Could you reproduce the lines below from the one with "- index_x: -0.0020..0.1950" through the one with "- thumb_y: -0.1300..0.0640"? Keep both ends and add nothing.

Start of Working data

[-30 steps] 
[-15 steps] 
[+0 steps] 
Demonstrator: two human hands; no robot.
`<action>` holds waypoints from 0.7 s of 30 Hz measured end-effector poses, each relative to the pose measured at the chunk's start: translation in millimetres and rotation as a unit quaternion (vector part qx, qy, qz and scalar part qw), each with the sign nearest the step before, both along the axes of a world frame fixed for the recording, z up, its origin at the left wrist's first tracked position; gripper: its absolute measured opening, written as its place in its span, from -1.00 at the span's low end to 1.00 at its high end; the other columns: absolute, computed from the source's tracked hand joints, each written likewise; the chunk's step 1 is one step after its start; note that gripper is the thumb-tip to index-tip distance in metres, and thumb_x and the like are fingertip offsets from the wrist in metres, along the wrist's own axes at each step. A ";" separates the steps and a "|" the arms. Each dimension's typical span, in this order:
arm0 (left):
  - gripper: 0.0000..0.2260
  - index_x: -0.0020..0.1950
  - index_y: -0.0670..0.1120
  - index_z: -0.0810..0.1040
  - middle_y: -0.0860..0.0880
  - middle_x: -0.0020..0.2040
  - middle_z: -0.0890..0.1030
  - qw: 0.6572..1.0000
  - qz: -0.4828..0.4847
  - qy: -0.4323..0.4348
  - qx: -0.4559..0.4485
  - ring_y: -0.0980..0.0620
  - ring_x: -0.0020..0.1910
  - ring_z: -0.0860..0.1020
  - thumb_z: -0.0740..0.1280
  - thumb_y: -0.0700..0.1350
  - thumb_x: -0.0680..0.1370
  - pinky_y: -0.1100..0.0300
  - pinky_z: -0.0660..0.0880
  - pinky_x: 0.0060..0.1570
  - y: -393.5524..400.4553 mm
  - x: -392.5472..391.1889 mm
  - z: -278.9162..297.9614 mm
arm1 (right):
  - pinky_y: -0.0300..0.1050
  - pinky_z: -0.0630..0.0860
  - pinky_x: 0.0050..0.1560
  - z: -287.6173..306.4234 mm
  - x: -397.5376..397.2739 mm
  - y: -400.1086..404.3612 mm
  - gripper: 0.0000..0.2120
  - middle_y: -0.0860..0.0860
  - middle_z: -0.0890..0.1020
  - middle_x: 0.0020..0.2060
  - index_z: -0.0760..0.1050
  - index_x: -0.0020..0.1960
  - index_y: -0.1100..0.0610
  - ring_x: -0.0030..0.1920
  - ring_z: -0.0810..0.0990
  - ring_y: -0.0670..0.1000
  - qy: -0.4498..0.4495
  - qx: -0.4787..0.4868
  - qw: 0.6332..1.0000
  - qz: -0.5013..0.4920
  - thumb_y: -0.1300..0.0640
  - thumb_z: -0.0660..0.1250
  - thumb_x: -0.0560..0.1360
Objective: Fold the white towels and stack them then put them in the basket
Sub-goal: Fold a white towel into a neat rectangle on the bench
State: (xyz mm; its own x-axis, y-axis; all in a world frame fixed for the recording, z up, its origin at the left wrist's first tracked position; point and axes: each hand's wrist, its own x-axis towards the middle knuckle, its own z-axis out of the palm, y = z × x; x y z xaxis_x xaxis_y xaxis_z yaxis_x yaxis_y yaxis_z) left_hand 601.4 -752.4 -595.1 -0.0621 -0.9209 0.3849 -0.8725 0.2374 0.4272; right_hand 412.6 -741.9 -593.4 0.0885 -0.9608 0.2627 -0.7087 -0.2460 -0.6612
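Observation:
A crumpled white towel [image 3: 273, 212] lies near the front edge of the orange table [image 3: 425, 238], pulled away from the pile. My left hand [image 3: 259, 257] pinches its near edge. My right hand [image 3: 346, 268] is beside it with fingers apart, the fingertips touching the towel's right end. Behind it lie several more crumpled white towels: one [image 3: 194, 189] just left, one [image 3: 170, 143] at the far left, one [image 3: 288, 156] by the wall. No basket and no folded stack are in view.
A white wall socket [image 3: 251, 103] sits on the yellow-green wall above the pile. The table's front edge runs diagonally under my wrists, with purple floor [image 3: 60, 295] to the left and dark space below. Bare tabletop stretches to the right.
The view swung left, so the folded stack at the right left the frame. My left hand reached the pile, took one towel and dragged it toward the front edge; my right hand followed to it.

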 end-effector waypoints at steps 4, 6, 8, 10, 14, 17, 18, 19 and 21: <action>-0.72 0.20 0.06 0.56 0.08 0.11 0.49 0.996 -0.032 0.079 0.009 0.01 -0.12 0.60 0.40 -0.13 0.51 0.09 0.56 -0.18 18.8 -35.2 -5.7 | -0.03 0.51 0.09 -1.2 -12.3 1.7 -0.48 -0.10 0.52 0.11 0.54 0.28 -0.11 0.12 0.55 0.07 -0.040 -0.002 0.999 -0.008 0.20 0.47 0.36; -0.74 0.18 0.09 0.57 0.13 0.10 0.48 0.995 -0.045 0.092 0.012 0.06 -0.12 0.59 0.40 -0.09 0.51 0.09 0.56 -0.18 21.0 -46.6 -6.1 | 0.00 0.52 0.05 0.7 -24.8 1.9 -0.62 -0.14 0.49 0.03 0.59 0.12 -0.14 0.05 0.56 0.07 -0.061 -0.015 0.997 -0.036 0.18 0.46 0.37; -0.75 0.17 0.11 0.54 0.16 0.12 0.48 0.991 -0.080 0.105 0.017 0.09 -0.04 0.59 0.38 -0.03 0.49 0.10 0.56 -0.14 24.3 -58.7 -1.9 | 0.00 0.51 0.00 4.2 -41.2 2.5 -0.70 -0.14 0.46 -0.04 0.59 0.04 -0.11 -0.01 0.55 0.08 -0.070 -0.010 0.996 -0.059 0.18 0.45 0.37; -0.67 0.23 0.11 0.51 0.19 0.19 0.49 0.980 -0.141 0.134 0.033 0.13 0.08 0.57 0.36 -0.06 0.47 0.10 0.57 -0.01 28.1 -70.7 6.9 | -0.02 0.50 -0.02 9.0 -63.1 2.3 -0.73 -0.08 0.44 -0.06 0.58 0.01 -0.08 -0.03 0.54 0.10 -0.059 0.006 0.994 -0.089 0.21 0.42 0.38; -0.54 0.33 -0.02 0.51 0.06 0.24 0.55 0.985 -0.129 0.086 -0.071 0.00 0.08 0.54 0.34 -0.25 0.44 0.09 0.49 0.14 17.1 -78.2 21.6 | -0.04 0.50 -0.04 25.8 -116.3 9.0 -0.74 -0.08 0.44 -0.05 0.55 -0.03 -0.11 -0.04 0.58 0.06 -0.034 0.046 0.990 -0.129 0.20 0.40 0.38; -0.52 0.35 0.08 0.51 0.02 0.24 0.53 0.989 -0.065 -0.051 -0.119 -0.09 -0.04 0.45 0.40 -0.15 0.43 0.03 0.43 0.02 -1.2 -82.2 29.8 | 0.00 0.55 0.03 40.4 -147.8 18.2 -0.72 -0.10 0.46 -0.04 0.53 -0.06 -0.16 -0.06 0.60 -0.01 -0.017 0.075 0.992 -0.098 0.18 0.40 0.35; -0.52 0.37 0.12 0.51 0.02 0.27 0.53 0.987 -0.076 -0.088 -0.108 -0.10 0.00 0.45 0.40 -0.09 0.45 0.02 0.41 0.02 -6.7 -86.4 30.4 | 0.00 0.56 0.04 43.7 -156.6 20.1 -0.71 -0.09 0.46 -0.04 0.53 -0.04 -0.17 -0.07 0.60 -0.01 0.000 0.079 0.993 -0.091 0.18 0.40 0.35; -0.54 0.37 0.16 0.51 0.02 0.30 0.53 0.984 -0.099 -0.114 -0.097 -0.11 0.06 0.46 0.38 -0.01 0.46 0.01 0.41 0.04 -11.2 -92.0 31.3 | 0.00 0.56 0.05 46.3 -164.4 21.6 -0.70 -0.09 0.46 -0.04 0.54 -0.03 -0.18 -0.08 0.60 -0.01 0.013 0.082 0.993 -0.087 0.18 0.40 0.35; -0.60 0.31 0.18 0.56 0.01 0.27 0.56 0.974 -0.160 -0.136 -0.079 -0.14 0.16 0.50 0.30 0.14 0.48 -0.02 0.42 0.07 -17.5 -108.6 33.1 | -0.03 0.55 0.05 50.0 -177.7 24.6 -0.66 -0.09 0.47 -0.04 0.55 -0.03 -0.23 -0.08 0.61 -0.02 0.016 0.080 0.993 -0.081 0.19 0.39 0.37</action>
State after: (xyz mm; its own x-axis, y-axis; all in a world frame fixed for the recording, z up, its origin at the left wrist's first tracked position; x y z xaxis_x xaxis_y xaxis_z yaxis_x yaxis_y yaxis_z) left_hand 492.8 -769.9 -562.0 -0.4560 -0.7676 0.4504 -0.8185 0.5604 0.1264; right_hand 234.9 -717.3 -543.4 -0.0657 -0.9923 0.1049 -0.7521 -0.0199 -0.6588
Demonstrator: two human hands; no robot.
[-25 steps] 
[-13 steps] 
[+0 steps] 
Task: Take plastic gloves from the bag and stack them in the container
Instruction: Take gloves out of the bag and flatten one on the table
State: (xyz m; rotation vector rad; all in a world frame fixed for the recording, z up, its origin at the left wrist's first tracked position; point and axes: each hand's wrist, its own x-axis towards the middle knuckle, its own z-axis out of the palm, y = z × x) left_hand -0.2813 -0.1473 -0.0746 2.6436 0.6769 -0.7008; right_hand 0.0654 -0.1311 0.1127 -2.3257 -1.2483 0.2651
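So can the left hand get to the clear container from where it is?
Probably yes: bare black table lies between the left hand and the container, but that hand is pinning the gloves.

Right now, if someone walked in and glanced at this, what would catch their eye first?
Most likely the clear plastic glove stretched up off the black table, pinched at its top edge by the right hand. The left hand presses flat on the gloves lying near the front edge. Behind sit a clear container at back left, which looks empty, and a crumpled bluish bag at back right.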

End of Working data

▶ Output for this exercise:
  - index_x: -0.0020..0.1950
  - index_y: -0.0670..0.1120
  - index_z: -0.0810..0.1040
  - middle_y: -0.0860..0.0880
  - middle_x: -0.0020..0.2040
  - middle_z: -0.0890..0.1030
  - qw: 0.6572..1.0000
  - qz: -0.4828..0.4847
  - qy: -0.4323..0.4348
  - qx: -0.4559..0.4485
  - ring_y: -0.0980..0.0620
  - ring_x: -0.0020..0.1910
  - ring_z: -0.0860..0.1020
  - thumb_z: -0.0740..0.1280
  - thumb_y: -0.0700..0.1350
  - thumb_x: -0.0680..0.1370
  - pinky_y: -0.1100..0.0300
  - pinky_z: -0.0660..0.0880
  - pinky_x: 0.0060..0.1570
  - y: -393.5524..400.4553 mm
  - x: -392.5472..391.1889 mm
  - z: -278.9162..297.9614 mm
arm1 (right):
  - pinky_y: -0.0300..0.1050
  - pinky_z: -0.0630..0.0860
  - pinky_x: 0.0050..0.1560
  - z: -287.6173..306.4234 mm
  - x: -397.5376..397.2739 mm
  - y: -400.1086..404.3612 mm
  - gripper: 0.0000..0.2120
  - middle_y: -0.0860..0.0860
  - middle_z: -0.0890..0.1020
  - middle_x: 0.0020..0.2060
  - index_z: -0.0760..0.1050
  - index_x: -0.0020..0.1960
  - index_y: -0.1100..0.0610
  - ring_x: -0.0030..0.1920
  - ring_z: -0.0810..0.0990
  - ring_y: -0.0670..0.1000
  - qy: -0.4498..0.4495
  - qx: -0.4787..0.4868
  - qw: 0.6332..1.0000
  - qz: -0.5013..0.4920
  - thumb_y: -0.1300..0.0640

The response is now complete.